The Wanderer Returns: Warren Beatty Planning New Comedy For Paramount

This is what they call a turn up for the books: Warren Beatty is returning to make an untitled comedy for Paramount after a decade-long absence from our screens. The timing seems a little odd. His wife since 1992, Annette Bening, has never had a healthier career, and he was subject to a lavish AFI retrospective three years ago that seemed as if the filmmaking community was finally putting the old dinosaur out to pasture. But Deadline announces that Beatty is to “come home” to the studio that he won numerous Academy Awards for with a “quintessential Beatty, elegantly written and wonderfully entertaining” script penned by the actor that is to go into production later in the year. Oh, Warren, what’s that Carly Simon song called again?

His comeback, of course, has been touted for years – he famously was approached by Quentin Tarantino to play the eponymous role in both of the “Kill Bill” films – but this is the first time something concrete has been announced. Previously the loose talk surrounding a proposed “Dick Tracysequel, but even Beatty himself recently indicated that he was still writing it and there was no set timetable in place. After a decade spent in the wilderness, though, a return is perhaps understandable. No one wants dreck like “Town and Country” to go down as their final film.

There are a lot of prevailing myths about the seventy-four year old actor. The logic goes that, according Peter Biskind’s rock star profiling, he bent the Hollywood system to his will with a wink, a nudge and an obsessively domineering attitude. After his sizzling debut in Elia Kazan’s “Splendor in the Grass,” he seduced the industry by becoming one of the first actor-producers on “Bonnie & Clyde,” harassed Robert Altman non-stop on his revisionist western “McCabe and Mrs Miller,” convinced the most Communist-phobic country in the world to make a multi-million dollar film about a dead socialist buried in the Kremlin Wall (“Reds”) and then screened the damn thing in the White House for Reagan. He managed to achieve all of this, apparently, whilst courting the libidinous lothario persona he perfected with “Shampoo,” all the while with an array of hot babes on his arm (Julie Christie, Diane Keaton and Madonna the most notable) that indulged his every whim. A lot of this is total hagiography, of course, as sour episodes like his attempts to out-maneuver Pauline Kael on “Love and Money” and bonafide disasters like “Ishtar” bear out, but Beatty has an impressive legacy on which to trade.
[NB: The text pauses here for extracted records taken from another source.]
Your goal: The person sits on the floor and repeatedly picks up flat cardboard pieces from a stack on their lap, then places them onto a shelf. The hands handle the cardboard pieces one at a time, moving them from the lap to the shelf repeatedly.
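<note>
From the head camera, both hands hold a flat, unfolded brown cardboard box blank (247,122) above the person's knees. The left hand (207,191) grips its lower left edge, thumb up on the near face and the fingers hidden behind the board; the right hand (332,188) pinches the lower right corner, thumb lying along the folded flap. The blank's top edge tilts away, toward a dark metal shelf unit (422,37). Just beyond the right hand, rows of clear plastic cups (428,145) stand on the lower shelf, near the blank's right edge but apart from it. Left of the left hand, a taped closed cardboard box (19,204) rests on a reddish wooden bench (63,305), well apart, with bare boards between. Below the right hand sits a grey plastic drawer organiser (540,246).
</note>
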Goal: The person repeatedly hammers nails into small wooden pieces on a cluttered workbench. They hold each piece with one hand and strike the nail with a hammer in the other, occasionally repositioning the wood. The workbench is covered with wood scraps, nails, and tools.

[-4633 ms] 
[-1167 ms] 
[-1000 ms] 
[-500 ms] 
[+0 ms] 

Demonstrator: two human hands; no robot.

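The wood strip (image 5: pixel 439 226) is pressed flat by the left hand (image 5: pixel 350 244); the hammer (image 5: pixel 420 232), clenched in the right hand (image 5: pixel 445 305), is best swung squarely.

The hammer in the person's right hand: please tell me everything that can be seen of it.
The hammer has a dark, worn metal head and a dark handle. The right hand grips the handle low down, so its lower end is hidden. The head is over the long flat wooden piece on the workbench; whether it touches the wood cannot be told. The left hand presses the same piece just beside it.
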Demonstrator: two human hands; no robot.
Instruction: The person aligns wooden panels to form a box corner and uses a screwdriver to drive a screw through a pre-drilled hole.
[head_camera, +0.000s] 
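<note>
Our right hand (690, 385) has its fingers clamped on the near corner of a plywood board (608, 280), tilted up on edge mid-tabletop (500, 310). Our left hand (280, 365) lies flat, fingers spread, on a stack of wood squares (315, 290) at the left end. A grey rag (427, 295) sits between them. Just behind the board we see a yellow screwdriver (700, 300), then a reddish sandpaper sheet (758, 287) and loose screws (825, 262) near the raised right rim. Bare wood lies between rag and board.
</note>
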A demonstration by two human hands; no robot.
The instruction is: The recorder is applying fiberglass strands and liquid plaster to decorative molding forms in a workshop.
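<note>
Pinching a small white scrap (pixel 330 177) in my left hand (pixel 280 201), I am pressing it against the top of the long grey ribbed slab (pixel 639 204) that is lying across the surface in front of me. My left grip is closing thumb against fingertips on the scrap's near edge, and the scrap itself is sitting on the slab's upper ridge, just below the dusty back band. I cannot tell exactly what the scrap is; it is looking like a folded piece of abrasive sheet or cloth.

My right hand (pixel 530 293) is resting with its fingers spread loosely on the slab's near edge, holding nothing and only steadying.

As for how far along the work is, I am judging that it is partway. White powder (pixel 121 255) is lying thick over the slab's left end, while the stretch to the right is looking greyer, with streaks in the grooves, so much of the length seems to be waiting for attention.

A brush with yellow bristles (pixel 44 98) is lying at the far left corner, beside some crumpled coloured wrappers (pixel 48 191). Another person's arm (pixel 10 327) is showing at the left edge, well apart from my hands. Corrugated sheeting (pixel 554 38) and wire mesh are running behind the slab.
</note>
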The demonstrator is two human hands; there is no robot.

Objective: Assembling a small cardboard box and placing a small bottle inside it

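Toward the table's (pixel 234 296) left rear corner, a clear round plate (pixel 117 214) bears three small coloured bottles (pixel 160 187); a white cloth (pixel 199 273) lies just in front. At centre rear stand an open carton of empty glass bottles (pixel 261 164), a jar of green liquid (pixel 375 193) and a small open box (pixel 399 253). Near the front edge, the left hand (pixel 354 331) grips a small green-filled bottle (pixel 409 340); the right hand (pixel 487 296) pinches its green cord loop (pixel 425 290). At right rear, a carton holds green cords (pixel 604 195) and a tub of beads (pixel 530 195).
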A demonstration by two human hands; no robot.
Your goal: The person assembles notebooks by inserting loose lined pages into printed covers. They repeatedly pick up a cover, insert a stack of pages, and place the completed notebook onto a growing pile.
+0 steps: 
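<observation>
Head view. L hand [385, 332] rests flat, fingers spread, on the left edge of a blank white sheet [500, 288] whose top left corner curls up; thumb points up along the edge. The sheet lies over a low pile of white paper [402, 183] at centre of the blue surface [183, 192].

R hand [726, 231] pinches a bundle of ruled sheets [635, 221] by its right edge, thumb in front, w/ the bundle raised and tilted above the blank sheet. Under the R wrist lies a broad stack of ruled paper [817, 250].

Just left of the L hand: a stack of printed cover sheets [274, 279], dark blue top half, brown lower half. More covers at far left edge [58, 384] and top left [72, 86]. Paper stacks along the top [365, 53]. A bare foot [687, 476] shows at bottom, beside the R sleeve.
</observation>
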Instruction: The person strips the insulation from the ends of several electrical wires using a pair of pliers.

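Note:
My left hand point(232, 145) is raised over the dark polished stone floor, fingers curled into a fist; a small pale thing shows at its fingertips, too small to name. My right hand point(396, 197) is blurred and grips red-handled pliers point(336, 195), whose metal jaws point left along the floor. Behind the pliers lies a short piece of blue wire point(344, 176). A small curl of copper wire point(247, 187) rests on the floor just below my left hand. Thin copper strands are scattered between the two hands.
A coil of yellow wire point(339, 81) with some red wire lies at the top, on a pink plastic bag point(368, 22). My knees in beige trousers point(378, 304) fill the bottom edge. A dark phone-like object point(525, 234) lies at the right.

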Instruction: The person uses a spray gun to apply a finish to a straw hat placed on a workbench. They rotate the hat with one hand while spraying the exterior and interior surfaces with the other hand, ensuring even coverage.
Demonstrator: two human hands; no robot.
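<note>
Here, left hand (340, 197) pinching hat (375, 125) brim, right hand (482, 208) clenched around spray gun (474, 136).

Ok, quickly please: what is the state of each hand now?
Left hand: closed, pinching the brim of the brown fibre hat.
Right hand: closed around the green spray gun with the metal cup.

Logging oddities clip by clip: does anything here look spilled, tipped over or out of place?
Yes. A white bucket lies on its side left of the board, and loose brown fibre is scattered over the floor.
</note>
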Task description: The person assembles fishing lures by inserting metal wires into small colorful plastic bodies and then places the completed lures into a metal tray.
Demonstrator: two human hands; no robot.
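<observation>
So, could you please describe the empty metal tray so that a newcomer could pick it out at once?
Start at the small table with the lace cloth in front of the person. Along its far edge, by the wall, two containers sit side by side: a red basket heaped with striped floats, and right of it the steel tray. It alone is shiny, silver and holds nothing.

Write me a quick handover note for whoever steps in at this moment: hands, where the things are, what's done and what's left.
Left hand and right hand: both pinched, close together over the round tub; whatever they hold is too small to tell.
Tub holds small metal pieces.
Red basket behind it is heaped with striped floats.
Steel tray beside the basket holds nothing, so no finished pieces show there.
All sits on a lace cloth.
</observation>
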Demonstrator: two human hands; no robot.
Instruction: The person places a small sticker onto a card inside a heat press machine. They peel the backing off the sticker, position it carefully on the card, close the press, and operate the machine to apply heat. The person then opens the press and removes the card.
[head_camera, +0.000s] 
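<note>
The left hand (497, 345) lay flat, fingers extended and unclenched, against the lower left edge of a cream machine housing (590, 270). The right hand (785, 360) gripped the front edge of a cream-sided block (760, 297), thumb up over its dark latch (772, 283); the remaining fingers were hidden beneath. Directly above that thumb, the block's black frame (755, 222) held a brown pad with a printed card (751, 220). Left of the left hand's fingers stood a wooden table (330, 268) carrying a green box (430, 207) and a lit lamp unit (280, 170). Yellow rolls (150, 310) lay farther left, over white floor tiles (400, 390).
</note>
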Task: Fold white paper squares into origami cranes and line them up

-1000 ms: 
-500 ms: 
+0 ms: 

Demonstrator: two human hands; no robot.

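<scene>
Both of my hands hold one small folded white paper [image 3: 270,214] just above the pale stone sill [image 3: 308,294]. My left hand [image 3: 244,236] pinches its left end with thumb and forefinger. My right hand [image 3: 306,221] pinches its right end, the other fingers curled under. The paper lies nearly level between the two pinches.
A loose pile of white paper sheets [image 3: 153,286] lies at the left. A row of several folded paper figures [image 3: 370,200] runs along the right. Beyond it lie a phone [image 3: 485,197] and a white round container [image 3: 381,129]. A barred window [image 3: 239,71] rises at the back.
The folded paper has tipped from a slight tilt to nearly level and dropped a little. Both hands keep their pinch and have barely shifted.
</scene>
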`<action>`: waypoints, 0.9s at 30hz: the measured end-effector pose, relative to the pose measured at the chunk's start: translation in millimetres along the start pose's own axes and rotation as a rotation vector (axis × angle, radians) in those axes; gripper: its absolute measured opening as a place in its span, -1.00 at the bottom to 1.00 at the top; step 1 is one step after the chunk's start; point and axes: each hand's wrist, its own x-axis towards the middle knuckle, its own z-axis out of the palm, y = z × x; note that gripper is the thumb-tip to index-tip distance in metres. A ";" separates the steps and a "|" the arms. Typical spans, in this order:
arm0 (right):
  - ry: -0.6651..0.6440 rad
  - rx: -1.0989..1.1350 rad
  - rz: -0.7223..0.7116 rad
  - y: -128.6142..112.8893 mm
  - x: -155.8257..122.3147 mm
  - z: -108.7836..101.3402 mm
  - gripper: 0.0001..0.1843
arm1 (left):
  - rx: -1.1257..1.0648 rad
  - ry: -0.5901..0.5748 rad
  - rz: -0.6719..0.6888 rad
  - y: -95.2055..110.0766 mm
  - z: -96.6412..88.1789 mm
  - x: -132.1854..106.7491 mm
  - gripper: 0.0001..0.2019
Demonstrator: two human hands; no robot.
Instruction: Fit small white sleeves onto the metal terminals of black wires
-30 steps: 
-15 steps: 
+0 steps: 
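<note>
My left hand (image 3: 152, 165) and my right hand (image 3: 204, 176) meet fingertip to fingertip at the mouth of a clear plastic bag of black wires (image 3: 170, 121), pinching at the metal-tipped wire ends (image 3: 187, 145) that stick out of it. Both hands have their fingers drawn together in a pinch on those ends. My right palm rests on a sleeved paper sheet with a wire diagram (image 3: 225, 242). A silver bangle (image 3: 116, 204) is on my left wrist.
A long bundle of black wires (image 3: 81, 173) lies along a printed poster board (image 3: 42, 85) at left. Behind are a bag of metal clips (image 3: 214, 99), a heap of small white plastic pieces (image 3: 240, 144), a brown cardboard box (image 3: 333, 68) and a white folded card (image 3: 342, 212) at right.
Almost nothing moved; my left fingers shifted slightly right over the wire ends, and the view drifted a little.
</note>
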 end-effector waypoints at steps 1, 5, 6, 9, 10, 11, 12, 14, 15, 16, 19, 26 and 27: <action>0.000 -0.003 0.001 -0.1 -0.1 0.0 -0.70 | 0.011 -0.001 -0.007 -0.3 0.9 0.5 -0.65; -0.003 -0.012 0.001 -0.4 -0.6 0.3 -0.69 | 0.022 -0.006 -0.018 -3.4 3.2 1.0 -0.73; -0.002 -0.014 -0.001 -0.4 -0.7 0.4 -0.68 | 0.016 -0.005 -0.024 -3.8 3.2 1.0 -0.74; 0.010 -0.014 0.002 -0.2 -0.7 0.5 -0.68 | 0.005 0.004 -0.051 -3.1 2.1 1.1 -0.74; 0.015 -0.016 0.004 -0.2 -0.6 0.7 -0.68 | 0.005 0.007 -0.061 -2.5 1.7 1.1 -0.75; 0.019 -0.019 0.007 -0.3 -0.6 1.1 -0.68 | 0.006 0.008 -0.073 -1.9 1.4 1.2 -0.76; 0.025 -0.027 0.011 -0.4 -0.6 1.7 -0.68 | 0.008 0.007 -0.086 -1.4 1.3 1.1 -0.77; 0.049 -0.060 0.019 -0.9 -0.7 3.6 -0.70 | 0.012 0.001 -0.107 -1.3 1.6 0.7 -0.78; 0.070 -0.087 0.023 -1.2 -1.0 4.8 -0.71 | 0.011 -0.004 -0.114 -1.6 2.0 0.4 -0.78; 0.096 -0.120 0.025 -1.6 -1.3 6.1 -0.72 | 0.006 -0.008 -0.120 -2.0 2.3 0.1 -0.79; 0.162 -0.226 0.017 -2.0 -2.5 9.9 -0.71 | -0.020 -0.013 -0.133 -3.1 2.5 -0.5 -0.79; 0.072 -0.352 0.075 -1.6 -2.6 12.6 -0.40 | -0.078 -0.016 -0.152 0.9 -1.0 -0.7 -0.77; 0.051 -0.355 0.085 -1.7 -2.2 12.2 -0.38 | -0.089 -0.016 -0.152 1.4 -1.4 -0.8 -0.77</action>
He hasn’t directed since “Bulworth,” which had Beatty don gangsta threads and vaguely embarrass himself with numerous rap numbers. But he was one of those bigger-than-life characters that dominated the New Hollywood period, only to be left out in the cold after some of its more hedonistic excesses became financially untenable. “Reds” was part of the last-gasp hurrah that existed at the tail-end of the 1970s that is epitomized in the excesses of “Heaven’s Gate” and Francis Ford Coppola’s twin-punch of “Apocalypse Now” (a masterpiece, but not a cheap one) and the bloated “One From the Heart”.

“Bulworth” aside, the last time Beatty strayed into outright comedic territory as a writer/director was “Heaven Can Wait,” the frivolous remake of “Here Comes Mr. Jordan” that even his co-star Christie took him to task for wasting his talents on such lightweight fare. And though he’s cropped up in memorable roles since then, the biggest question that Beatty and Paramount CEO Brad Grey should be asking themselves about the actor’s return from semi-retirement: is anyone going to care?